Within the listing below, the lines to output run from the one containing "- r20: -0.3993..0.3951" through the one containing "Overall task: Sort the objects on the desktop"; copy them exactly and nothing else.

◆ ◆ ◆

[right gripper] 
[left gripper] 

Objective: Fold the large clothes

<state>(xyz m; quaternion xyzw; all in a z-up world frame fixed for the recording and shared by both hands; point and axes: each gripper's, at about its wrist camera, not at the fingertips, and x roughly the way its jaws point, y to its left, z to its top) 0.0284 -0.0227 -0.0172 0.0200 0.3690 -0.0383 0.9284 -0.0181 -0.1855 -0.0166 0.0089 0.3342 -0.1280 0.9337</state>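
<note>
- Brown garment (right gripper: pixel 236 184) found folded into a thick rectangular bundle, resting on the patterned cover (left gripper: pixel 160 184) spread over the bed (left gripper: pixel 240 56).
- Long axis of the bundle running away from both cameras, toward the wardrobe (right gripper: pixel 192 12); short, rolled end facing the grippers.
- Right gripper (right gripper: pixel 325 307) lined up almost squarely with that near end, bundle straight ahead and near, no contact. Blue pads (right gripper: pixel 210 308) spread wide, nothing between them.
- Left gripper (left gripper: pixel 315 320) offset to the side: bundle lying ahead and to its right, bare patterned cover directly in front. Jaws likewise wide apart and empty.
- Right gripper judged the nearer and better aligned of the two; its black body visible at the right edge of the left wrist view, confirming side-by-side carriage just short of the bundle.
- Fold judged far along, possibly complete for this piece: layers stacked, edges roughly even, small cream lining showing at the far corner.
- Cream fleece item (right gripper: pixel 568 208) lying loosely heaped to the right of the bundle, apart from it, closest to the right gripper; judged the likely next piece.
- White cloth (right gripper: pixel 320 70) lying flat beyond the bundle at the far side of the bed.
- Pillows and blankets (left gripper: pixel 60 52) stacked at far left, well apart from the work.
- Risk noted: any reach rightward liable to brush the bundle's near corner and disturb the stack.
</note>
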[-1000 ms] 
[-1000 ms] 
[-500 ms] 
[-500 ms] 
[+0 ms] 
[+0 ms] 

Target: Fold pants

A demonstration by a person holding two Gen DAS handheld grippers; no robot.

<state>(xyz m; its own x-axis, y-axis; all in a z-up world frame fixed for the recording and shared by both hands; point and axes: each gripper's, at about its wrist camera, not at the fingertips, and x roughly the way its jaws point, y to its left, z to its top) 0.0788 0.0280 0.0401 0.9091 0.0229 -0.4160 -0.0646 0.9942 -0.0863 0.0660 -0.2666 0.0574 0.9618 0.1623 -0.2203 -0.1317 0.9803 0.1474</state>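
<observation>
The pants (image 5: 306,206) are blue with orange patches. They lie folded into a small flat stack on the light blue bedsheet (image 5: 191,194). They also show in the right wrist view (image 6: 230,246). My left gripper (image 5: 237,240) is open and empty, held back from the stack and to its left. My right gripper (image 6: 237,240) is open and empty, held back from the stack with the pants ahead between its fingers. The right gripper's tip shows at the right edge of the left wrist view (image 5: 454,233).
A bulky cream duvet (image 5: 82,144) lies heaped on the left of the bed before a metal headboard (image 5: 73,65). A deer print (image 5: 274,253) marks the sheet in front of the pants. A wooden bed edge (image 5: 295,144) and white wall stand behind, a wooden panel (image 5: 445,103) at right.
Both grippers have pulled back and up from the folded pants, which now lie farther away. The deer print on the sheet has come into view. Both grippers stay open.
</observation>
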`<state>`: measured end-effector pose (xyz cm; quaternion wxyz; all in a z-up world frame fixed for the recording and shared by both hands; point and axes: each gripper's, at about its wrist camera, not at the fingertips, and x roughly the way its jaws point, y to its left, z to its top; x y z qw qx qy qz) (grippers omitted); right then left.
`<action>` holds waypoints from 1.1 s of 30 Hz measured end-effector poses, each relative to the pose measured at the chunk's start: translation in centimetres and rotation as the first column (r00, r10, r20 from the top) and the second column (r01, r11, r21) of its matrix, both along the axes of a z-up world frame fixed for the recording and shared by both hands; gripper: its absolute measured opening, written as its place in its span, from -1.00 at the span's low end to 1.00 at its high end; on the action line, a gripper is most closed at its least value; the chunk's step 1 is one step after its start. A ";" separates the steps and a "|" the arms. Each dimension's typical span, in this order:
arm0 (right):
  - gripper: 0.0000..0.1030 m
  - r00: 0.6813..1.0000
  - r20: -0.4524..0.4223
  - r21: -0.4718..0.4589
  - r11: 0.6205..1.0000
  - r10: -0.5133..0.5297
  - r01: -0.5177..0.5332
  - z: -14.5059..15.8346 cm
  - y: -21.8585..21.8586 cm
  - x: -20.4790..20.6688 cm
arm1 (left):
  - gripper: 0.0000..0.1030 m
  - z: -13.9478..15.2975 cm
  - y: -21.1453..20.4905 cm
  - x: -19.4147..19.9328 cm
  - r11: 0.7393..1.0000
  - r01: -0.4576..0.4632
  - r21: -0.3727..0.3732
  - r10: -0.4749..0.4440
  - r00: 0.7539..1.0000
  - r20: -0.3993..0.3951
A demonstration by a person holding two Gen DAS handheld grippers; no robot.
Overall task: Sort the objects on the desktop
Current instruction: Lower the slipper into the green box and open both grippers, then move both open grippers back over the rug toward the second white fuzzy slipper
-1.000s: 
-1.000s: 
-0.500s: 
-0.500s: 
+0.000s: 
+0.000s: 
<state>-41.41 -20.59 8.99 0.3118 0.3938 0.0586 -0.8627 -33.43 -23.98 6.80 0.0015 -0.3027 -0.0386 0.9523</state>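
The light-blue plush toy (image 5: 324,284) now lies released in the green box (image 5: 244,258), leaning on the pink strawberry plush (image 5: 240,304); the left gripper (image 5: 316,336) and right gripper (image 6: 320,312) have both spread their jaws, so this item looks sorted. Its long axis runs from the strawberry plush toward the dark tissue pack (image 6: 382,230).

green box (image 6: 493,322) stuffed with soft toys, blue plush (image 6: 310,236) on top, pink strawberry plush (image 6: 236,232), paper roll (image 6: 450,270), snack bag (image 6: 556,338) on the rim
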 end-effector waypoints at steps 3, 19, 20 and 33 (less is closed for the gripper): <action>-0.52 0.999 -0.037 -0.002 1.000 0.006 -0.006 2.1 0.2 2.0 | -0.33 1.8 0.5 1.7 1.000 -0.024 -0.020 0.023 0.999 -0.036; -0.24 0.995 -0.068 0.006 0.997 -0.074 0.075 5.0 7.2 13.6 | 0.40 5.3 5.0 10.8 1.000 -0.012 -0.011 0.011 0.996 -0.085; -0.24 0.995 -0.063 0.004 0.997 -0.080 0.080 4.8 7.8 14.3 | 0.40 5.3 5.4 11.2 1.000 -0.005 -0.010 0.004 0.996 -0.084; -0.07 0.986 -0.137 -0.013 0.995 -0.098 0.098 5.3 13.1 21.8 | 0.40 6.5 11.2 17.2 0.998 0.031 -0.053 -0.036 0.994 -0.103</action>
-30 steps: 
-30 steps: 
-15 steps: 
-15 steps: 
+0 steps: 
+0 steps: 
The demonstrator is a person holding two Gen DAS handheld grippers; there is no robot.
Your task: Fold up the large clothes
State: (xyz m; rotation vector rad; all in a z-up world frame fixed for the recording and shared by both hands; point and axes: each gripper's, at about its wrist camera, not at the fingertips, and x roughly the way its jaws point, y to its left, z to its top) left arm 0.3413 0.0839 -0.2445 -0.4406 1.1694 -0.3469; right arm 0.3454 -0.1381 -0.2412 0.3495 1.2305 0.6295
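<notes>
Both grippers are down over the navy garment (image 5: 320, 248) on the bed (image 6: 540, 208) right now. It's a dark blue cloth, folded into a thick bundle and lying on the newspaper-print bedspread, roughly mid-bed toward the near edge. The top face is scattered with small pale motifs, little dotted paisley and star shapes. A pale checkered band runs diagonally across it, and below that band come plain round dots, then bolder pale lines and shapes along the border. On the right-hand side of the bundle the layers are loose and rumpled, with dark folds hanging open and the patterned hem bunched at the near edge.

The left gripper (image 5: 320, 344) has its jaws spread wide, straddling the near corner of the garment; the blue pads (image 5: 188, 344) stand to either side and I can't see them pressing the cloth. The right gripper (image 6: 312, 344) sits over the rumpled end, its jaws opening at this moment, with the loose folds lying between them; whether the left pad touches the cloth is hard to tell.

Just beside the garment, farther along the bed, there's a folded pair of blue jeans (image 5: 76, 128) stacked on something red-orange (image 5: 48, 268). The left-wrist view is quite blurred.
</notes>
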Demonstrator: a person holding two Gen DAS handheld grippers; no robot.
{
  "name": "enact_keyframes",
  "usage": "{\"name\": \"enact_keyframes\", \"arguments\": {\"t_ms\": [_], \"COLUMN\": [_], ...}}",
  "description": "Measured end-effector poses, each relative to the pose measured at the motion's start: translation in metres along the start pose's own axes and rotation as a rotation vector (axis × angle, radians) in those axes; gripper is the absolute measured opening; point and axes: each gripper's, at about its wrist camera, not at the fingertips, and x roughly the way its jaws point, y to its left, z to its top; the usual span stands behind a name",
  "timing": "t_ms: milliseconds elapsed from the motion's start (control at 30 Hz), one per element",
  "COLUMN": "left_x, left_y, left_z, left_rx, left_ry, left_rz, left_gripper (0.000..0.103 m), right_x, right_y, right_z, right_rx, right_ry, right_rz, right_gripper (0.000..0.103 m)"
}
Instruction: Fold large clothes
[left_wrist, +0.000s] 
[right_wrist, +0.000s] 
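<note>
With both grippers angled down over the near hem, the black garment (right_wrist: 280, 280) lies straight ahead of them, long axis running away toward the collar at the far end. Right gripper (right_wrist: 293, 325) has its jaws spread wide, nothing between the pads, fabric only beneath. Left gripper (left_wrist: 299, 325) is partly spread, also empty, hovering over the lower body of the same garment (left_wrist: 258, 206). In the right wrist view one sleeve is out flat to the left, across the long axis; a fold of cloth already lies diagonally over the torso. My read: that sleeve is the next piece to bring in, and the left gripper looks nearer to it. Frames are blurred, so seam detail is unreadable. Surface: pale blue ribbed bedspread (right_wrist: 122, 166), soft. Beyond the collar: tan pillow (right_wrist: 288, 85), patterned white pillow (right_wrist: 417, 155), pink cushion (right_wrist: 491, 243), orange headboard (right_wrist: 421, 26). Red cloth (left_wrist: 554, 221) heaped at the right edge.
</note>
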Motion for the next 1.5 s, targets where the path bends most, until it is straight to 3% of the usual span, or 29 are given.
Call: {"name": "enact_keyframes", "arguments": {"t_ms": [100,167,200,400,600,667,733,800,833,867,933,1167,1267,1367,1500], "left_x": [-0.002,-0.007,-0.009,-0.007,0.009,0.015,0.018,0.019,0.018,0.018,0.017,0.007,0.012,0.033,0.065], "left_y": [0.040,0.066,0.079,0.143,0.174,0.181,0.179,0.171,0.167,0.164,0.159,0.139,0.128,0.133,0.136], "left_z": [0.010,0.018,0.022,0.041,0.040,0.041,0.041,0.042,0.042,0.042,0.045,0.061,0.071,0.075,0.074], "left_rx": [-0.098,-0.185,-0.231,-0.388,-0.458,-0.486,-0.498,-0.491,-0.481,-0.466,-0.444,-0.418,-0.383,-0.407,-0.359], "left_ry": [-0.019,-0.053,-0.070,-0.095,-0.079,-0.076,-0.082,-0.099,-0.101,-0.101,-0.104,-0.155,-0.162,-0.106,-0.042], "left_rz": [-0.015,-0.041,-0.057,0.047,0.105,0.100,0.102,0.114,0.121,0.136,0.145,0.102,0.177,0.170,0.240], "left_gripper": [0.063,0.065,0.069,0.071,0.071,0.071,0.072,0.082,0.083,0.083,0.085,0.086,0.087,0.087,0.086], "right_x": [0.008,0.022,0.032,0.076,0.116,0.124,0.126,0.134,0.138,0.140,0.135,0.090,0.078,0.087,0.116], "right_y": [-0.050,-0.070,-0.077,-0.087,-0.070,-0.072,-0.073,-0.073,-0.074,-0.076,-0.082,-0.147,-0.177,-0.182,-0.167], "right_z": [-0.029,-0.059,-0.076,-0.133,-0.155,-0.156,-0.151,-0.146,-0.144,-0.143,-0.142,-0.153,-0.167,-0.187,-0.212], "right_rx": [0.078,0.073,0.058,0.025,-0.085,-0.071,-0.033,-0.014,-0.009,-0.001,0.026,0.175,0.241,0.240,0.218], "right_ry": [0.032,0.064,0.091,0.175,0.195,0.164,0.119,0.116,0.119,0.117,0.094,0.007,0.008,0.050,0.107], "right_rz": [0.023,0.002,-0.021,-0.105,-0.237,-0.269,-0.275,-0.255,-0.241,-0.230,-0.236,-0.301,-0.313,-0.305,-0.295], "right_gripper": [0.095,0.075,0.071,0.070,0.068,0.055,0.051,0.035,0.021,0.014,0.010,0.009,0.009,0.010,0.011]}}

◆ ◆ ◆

#### [The completed task]
  - r20: -0.3993..0.3951
A demonstration by a person holding two Gen DAS handheld grippers; no robot.
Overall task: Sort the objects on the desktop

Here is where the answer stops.